The Payment Integrity organization handles more than 1 million claims every day. The footprint for this data is about 10 terabytes and growing, according to Barclay. It is also complex; data is generated by 16 different platforms, so although the claim forms are similar, they are not the same and must be rationalized.

Another major challenge to revamping the organization’s approach to big data was finding the right tools.

“The tools landscape for analytics is very dynamic – it changes practically every day,” said Barclay. “What’s interesting is that some of the tools we were looking at two years ago and rejected because they didn’t yet have sufficient capability for our purposes, have matured over time and now can meet our needs.”

Embracing Big Data

“It’s working,” said Barclay. “We have been able to help identify mispaid claims in a systematic, consistent way. And we have encouraged the company to embrace big data analytics and move toward broadening the landscape to include other aspects of our business including clinical, care provider networks, and customer experience.

“We emphasize innovation.
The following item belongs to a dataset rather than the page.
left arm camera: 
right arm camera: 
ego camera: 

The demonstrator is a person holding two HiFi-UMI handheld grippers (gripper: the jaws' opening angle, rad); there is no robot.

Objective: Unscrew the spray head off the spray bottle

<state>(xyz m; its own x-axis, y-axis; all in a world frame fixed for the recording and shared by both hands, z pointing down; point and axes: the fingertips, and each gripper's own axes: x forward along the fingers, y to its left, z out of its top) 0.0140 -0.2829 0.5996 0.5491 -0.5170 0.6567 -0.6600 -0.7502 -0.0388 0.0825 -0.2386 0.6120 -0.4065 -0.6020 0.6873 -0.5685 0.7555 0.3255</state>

For example, we apply artificial intelligence and deep learning methodologies to better understand our customers and meet their needs. We are broadening our analytic scope to look beyond claims and understand our customers’ health care needs. We’re really just at the beginning of a long and rewarding Big Data journey.”

When asked if he had any advice for his fellow data analysts who might be implementing a big data analytic solution, Barclay replied: “Be patient. Start slow and grow with a clear vision of what you want to accomplish. It you don’t have a clearly defined use case, you can get lost in the mud in a hurry. With Payment Integrity, in spite of some early challenges, we created something that is real and has tangible payback. We always knew what the end game was supposed to look like.”